*** Dataset content Section Begins ***

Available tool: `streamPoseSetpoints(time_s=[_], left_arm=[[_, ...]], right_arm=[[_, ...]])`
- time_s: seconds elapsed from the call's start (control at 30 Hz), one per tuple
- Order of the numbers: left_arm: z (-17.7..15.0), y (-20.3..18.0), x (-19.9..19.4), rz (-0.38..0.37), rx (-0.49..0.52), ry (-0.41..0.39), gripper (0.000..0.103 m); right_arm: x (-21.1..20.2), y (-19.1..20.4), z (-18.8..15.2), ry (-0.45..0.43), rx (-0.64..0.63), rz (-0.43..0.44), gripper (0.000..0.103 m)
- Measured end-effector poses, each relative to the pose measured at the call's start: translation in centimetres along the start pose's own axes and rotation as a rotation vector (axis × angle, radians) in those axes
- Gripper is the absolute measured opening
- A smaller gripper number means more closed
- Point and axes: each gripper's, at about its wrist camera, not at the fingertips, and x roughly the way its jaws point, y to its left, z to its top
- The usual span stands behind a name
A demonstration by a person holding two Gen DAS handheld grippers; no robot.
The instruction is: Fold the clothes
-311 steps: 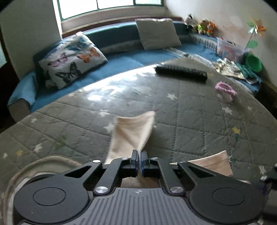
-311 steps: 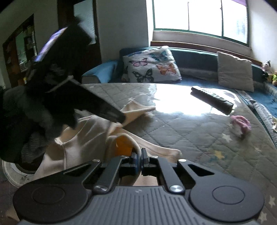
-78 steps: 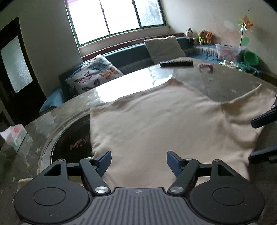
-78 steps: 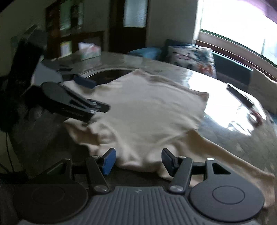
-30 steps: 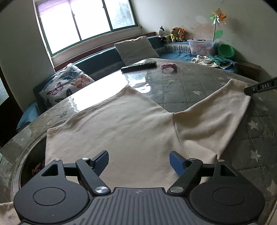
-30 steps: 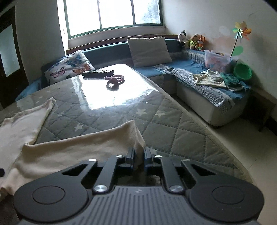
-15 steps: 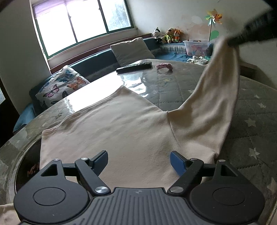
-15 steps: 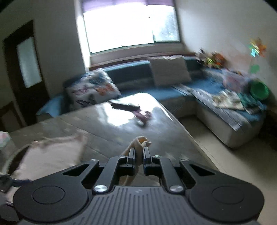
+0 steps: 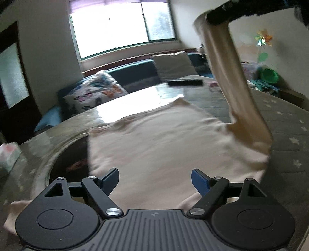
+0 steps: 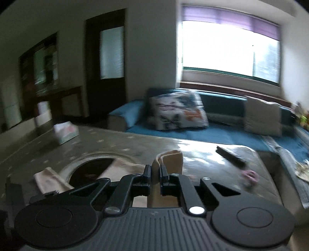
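A cream long-sleeved top (image 9: 164, 139) lies spread flat on the round quilted table (image 9: 285, 115). My left gripper (image 9: 154, 178) is open and empty, hovering over the top's near hem. My right gripper (image 10: 155, 171) is shut on the cuff of the right sleeve (image 10: 171, 159). In the left wrist view that sleeve (image 9: 231, 77) hangs stretched from the right gripper (image 9: 218, 18), high above the table at upper right. The other sleeve (image 10: 51, 181) lies on the table's left side.
A dark round inset (image 9: 67, 164) sits under the top's left edge. A black remote (image 9: 185, 82) and a pink item (image 10: 250, 175) lie on the far side of the table. A tissue box (image 10: 65, 132) stands at the left. A blue sofa (image 10: 222, 133) with cushions runs behind.
My right gripper has lifted the sleeve higher and swung it left, over the body of the top. My left gripper has stayed open and shifted left along the hem.
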Motion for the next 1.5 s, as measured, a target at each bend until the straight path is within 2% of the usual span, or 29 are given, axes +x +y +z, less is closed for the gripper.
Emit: streamPoseSetpoints(time_s=[0.13,0.33,0.47,0.63,0.73,0.8,0.97,1.1,1.23,1.37,1.5], left_arm=[[-1.2,2.1,-0.9,0.037,-0.05,0.008,0.086],[-2.5,4.2,-1.9,0.08,-0.101,0.017,0.086],[-2.7,5.1,-2.5,0.107,-0.13,0.018,0.086],[-2.4,5.2,-3.1,0.117,-0.148,0.009,0.084],[-1.9,4.7,-2.8,0.106,-0.144,0.006,0.077],[-1.6,4.5,-2.2,0.093,-0.139,0.006,0.067],[-1.3,3.8,-0.5,0.074,-0.133,0.043,0.03],[-1.7,3.5,0.2,0.071,-0.115,0.071,0.019],[-2.1,3.3,0.2,0.074,-0.094,0.074,0.018],[-1.9,4.2,-0.6,0.081,-0.129,0.072,0.021],[-2.0,6.1,-1.4,0.123,-0.174,0.073,0.026]], right_arm=[[3.1,4.0,-0.1,0.049,-0.038,0.077,0.007],[7.2,8.2,-2.4,0.163,-0.085,0.175,0.011],[7.1,8.4,-3.5,0.197,-0.111,0.194,0.015],[6.4,5.9,-5.7,0.259,-0.121,0.146,0.015],[6.7,3.9,-7.8,0.311,-0.098,0.103,0.015],[6.7,2.3,-9.4,0.339,-0.058,0.08,0.015],[6.7,-0.7,-11.7,0.382,0.008,0.038,0.015],[6.6,-1.8,-11.6,0.36,0.02,0.026,0.015],[7.7,-2.2,-11.2,0.321,0.016,0.01,0.015],[8.9,-2.4,-11.3,0.331,0.022,-0.009,0.015],[8.9,-0.7,-10.2,0.306,-0.034,0.034,0.016]])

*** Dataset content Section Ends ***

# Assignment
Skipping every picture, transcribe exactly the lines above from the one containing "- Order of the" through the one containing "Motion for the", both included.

# Response to the exercise
- Order of the numbers: left_arm: z (-17.7..15.0), y (-20.3..18.0), x (-19.9..19.4), rz (-0.38..0.37), rx (-0.49..0.52), ry (-0.41..0.39), gripper (0.000..0.103 m); right_arm: x (-21.1..20.2), y (-19.1..20.4), z (-18.8..15.2), ry (-0.45..0.43), rx (-0.64..0.63), rz (-0.43..0.44), gripper (0.000..0.103 m)
- Measured end-effector poses, each relative to the pose measured at the call's start: translation in centimetres along the start pose's own axes and rotation as a rotation vector (axis × angle, radians) in those axes
- Gripper is the absolute measured opening
- A smaller gripper number means more closed
- Point and axes: each gripper's, at about its wrist camera, not at the fingertips, and x roughly the way its jaws point, y to its left, z to its top
- The usual span stands behind a name
A demonstration by a person holding two Gen DAS handheld grippers; no robot.
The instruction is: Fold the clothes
-311 steps: 
-311 steps: 
-78 steps: 
-78 steps: 
-30 steps: 
-30 steps: 
-15 steps: 
-15 steps: 
+0 steps: 
+0 steps: 
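A cream long-sleeved top (image 9: 164, 139) lies spread flat on the round quilted table (image 9: 285, 115). My left gripper (image 9: 154, 178) is open and empty, hovering over the top's near hem. My right gripper (image 10: 155, 171) is shut on the cuff of the right sleeve (image 10: 171, 159). In the left wrist view that sleeve (image 9: 231, 77) hangs stretched from the right gripper (image 9: 218, 18), high above the table at upper right. The other sleeve (image 10: 51, 181) lies on the table's left side.
A dark round inset (image 9: 67, 164) sits under the top's left edge. A black remote (image 9: 185, 82) and a pink item (image 10: 250, 175) lie on the far side of the table. A tissue box (image 10: 65, 132) stands at the left. A blue sofa (image 10: 222, 133) with cushions runs behind.
My right gripper has lifted the sleeve higher and swung it left, over the body of the top. My left gripper has stayed open and shifted left along the hem.
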Motion for the next 1.5 s, as measured, a target at each bend until the straight path is within 2% of the usual span, or 29 are given, axes +x +y +z, less is closed for the gripper.

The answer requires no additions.